Your task. Below are the entries; give again exactly the lines from the one mentioning "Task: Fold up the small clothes" through the one mentioning "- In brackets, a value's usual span", inclusive.

Saved entries:
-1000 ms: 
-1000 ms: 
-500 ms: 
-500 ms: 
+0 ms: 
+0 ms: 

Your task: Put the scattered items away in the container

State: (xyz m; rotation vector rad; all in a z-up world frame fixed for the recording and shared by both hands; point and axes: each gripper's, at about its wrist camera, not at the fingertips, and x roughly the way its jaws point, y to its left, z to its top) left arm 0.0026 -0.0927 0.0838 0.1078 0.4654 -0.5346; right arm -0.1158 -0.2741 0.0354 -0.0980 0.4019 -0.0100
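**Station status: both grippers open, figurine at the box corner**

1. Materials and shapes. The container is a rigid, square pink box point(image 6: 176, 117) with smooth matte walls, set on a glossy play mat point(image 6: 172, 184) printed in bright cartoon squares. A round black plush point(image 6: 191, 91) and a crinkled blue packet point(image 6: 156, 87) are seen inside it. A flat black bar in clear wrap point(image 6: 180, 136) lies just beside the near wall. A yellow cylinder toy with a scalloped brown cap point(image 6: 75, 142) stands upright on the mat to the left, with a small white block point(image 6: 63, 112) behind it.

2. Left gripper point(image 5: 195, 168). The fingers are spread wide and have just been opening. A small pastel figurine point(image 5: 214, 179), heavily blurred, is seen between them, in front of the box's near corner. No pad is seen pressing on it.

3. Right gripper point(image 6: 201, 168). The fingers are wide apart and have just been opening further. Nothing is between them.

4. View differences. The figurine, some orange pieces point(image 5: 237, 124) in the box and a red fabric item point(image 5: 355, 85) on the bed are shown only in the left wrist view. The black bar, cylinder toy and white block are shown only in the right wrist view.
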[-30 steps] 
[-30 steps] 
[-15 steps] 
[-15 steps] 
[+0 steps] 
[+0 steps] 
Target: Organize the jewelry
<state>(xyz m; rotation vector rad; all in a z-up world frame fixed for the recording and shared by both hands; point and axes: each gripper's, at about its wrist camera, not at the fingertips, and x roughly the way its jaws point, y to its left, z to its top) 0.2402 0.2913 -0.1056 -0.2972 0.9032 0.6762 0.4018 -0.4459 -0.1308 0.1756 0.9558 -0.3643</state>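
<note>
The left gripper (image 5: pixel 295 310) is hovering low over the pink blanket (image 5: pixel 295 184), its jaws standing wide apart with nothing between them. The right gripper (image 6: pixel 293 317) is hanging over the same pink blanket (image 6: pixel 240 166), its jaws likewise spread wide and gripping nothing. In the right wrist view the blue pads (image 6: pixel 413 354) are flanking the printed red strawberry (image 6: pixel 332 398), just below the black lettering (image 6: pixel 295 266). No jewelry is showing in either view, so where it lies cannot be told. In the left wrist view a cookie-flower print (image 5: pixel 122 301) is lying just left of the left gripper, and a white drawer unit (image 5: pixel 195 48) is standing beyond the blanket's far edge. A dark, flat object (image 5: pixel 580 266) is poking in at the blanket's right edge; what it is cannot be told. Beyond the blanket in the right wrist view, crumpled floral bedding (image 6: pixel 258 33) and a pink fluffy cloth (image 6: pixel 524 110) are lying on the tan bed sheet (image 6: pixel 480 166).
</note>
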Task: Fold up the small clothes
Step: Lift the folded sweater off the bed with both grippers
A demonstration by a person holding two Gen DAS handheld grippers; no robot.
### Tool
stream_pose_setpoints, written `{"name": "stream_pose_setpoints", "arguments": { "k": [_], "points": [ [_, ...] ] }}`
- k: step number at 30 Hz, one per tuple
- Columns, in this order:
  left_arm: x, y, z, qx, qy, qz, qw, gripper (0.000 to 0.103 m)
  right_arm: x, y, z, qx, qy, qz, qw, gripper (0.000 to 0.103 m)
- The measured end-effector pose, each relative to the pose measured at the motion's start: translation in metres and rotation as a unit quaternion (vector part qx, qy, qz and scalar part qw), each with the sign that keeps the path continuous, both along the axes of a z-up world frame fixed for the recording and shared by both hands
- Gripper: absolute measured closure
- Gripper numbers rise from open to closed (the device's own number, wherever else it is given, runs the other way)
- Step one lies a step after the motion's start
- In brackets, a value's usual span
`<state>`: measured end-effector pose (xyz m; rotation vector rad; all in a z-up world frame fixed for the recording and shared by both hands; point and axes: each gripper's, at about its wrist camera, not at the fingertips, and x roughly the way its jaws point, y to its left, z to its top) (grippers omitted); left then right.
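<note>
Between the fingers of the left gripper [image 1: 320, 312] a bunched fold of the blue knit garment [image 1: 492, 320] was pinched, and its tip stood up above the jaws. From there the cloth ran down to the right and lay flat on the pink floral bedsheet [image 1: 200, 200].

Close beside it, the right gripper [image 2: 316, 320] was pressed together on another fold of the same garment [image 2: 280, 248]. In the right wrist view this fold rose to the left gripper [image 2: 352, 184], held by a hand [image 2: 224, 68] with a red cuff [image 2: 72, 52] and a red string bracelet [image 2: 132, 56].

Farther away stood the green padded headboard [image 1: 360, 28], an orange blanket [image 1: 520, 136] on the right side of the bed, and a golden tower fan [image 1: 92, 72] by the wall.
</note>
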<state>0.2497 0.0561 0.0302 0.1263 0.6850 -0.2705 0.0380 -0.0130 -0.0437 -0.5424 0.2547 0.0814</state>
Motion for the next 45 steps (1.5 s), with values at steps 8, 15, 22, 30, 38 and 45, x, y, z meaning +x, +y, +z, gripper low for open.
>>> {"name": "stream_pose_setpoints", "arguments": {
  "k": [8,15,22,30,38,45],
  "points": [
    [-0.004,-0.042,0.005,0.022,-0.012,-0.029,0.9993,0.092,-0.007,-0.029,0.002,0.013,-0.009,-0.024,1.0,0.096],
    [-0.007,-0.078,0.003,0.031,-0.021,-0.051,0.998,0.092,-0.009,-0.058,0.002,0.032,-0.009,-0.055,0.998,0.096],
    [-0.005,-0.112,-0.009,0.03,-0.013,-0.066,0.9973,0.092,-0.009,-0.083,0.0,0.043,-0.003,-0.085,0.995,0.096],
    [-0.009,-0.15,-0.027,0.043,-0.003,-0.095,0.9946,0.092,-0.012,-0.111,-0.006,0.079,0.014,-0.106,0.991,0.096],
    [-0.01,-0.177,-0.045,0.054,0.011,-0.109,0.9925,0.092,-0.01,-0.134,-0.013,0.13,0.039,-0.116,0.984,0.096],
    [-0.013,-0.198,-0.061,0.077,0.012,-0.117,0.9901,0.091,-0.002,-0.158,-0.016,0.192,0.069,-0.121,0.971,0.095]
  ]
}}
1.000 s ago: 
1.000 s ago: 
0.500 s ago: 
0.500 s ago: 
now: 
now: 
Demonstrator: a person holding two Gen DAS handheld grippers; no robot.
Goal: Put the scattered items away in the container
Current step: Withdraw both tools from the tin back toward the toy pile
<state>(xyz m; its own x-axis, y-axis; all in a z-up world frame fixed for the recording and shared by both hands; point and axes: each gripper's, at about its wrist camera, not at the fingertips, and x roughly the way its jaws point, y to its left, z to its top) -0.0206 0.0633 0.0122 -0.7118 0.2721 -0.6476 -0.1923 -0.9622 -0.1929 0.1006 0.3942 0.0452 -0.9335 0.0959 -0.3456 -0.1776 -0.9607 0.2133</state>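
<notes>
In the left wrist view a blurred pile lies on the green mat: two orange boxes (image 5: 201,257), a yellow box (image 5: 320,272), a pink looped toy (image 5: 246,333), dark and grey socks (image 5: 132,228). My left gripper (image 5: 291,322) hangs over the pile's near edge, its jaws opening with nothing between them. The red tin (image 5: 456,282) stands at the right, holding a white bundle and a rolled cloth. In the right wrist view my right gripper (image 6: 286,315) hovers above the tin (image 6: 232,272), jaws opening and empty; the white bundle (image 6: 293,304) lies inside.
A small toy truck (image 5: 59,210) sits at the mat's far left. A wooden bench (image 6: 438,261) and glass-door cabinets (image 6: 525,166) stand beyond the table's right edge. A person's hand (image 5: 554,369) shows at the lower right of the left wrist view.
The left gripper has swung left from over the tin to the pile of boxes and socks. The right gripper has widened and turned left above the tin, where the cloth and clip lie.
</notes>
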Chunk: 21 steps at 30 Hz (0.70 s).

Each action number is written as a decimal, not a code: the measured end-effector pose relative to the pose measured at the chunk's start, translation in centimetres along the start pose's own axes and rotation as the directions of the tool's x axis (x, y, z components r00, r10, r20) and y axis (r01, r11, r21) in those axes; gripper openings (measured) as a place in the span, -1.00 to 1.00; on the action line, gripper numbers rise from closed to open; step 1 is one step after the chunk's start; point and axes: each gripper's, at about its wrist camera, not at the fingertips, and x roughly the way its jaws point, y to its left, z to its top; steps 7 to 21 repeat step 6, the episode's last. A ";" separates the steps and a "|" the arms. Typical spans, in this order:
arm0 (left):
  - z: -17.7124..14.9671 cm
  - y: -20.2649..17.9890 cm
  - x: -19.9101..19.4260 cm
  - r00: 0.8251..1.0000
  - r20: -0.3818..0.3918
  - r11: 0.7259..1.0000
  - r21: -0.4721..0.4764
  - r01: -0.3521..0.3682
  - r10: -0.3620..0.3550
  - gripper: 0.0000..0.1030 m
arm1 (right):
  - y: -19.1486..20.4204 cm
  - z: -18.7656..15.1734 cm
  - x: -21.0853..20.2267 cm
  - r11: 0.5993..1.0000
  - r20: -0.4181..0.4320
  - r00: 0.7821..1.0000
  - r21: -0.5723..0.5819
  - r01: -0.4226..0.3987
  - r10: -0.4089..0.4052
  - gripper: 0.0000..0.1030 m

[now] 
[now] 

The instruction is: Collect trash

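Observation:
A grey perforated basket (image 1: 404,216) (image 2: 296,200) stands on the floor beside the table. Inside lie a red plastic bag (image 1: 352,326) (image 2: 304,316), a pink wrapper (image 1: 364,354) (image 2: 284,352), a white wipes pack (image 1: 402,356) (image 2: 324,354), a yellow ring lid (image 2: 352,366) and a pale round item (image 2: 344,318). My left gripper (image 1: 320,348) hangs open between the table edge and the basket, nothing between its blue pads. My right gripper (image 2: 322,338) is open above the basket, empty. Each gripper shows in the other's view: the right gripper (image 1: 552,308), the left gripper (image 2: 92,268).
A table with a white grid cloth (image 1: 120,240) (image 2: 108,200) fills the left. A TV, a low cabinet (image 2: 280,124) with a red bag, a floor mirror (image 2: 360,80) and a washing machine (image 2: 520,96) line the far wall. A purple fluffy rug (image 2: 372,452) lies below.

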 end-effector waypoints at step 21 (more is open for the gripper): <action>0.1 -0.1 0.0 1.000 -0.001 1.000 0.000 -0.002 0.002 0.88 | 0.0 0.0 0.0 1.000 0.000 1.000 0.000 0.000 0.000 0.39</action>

Output of the exercise.
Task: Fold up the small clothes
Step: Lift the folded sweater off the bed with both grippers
A demonstration by a person holding two Gen DAS handheld grippers; no robot.
### Tool
stream_pose_setpoints, written `{"name": "stream_pose_setpoints", "arguments": { "k": [_], "points": [ [_, ...] ] }}`
- k: step number at 30 Hz, one per tuple
- Columns, in this order:
  left_arm: x, y, z, qx, qy, qz, qw, gripper (0.000 to 0.103 m)
  right_arm: x, y, z, qx, qy, qz, qw, gripper (0.000 to 0.103 m)
- The measured end-effector pose, each relative to the pose measured at the motion's start: translation in metres and rotation as a unit quaternion (vector part qx, qy, qz and scalar part qw), each with the sign that keeps the path continuous, both along the axes of a z-up world frame fixed for the recording and shared by both hands
- Gripper: absolute measured closure
- Gripper numbers rise from open to closed (the device's own number, wherever else it is given, runs the other way)
- Step one lies a step after the motion's start
- In brackets, a value's usual span

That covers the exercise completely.